The troubling provisions to me remain the excessive 24/7 surveillance requirements, including of customers for whom there is no suspicion of wrongdoing, the ease with which law enforcement can get videotapes and sales records and the conversion of the confidential registry into a database accessible by law enforcement. What other medicine would receive such scrutiny?
In November, 2010, Colorado had 113,000 registered medical marijuana users. (Applications continue to come in at the rate of 1,000 a week.) Also, as of November,
So far, 1,218 pot farms, 808 dispensaries and 318 businesses that infuse candy, olive oils, pizzas and other edibles with marijuana have applied for state licenses. Every facet of their operations will soon be governed by the new regulations....
The MMED says the rules have been modified so that law enforcement won't be able to access the planned database to get names or personal identifying information. Rather, if a person is arrested and claims to be a patient in lawful possession, an officer can call the database, provide the patient's name as given by the arrestee or suspect, and get a yes or no answer as to whether he's on the database. Of course, the database doesn't yet exist, so we'll just have to wait and see if it turns out this way.

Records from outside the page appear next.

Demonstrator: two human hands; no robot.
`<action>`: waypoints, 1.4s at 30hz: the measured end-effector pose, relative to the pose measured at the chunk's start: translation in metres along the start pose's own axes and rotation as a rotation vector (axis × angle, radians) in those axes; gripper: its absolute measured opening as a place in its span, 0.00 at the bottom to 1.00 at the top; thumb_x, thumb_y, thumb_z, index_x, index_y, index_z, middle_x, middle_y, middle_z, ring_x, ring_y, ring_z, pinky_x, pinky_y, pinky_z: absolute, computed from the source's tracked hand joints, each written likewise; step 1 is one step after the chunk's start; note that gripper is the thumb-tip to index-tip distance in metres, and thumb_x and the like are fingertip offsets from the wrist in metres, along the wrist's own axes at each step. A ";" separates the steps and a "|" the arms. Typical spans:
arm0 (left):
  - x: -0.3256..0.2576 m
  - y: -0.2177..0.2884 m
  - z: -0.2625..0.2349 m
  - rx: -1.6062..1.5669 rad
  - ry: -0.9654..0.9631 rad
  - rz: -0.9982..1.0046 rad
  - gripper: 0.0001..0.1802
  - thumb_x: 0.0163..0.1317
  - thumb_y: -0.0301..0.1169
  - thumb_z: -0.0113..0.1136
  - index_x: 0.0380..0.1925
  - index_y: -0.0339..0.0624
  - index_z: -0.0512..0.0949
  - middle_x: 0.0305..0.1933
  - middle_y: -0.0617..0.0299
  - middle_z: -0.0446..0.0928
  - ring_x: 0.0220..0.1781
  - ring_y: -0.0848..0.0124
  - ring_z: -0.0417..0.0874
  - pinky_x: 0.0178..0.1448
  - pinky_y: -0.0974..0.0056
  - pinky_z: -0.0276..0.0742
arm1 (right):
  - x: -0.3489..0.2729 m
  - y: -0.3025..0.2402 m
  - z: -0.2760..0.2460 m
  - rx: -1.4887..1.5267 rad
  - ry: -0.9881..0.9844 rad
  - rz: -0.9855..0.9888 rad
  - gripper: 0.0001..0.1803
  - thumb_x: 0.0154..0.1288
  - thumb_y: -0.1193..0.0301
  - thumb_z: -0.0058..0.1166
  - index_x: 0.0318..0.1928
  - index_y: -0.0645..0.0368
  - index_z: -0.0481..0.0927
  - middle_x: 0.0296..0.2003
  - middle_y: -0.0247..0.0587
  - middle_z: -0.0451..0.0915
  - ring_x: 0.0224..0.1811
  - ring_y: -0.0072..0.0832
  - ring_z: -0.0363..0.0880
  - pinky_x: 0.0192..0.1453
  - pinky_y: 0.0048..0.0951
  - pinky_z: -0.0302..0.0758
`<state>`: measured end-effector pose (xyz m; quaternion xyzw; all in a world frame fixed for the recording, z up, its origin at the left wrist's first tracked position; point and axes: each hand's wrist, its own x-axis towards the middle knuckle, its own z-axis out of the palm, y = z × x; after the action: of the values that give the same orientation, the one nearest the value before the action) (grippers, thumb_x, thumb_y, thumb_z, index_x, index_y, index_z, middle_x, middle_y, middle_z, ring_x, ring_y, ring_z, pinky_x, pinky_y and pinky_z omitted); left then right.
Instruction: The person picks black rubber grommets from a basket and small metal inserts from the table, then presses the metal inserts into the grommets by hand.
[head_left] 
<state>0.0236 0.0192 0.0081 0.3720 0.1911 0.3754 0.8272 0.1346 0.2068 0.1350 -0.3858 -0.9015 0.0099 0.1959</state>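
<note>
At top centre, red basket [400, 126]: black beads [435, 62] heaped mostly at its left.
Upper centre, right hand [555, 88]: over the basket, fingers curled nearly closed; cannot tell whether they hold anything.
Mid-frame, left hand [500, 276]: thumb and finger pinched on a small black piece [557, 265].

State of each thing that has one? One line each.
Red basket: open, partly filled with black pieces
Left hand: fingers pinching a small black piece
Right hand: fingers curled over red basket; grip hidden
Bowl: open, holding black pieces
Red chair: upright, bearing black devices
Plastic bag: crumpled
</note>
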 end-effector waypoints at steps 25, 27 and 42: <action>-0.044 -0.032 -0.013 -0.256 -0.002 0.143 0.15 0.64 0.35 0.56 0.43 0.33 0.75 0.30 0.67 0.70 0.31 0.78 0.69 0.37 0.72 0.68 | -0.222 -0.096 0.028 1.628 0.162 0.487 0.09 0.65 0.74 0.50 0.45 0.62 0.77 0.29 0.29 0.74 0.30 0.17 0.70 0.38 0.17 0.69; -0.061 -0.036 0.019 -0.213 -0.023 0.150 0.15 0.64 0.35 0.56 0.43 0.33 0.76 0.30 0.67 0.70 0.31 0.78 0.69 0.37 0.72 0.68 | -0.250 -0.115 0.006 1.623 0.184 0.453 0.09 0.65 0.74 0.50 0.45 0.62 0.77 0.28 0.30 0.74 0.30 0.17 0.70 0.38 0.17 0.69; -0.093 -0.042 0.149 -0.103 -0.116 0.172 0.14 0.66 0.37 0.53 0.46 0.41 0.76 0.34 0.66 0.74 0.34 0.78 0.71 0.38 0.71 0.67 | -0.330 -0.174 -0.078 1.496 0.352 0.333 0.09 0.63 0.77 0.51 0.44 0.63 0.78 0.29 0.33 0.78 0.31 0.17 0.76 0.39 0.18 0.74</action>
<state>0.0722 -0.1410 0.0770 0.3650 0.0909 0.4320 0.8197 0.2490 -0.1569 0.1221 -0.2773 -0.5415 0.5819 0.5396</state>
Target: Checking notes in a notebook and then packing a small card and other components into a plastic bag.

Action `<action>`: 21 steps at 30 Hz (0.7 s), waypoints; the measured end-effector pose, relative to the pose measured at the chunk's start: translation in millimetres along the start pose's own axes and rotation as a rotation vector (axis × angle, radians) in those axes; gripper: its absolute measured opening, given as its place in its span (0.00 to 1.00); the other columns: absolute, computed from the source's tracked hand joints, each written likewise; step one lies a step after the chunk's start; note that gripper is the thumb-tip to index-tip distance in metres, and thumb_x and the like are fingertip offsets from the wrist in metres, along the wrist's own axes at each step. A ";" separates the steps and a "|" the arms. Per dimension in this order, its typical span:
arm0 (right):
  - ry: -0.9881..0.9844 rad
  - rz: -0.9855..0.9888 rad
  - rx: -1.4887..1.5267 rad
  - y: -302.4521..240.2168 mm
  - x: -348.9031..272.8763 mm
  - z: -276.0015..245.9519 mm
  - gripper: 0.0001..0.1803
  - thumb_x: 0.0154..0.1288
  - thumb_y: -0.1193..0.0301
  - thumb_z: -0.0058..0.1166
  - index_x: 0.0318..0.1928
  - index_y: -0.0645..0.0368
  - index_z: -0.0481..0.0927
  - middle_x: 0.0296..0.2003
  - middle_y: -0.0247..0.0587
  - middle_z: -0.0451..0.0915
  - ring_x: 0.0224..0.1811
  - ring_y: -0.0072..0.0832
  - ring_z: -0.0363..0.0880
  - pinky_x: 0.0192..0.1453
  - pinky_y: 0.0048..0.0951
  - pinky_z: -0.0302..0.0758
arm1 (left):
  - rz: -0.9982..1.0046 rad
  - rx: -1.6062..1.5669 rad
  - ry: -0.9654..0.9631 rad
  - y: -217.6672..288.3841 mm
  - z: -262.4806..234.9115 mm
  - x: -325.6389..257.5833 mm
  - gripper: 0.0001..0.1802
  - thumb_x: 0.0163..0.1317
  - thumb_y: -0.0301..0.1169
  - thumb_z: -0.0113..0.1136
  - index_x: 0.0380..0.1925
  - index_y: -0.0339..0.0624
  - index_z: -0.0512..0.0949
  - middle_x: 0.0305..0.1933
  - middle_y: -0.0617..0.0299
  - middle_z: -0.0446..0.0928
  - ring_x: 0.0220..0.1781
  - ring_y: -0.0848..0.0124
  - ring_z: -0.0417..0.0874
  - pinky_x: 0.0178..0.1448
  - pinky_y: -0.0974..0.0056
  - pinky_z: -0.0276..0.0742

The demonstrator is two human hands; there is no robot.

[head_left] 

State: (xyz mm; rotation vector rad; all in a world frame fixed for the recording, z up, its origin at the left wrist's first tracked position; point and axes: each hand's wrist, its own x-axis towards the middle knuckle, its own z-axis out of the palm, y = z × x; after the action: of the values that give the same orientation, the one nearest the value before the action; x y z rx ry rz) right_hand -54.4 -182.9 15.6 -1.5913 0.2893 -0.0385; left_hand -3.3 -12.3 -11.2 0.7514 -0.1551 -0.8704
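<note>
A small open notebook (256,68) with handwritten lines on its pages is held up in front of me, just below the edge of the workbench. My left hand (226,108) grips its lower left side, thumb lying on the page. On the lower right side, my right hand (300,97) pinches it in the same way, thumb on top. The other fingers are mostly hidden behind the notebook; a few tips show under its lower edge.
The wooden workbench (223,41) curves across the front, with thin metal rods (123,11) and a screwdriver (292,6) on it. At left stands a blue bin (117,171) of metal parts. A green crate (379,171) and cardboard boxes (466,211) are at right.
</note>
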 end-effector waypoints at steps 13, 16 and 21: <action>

How is this all going to be paid for? With the $9 million in license application fees Colorado took in last year. That's enough to hire 100 agents. The Department plans on hiring around 50 for now. Given the massive budget cuts to education this year, and the hard time the Colorado Bureau of Investigation is having keeping up with work on violent crimes, it's a bit ironic that the one agency with a budget surplus is the one overseeing medical marijuana. Wouldn't that money be better spent on agents catching violent criminals and on hiring more teachers than hiring revenue agents to make sure centers aren't selling more pot than allowed, or watching surveillance footage, or checking up on whether every employee is wearing a badge?
On the other hand, the fact that Colorado lawmakers agree that "the possession, cultivation, dispensing, selling, serving, delivering or giving of marijuana" is permitted by law to any extent, is progress. And it seems like Matt Cook, Senior Director of the Enforcement Line of Business and Dan Hartman, Division Director of the Medical Marijuana Enforcement Division (MMED) are trying to balance competing interests. Personally, I'd rather see decriminalization than legalization, and have it apply to all marijuana users, not just medical users, so all these rules and the cost of enforcing them weren't necessary. Over-regulation is just going to feed the black market. Why do that when you could just as easily eliminate the black market?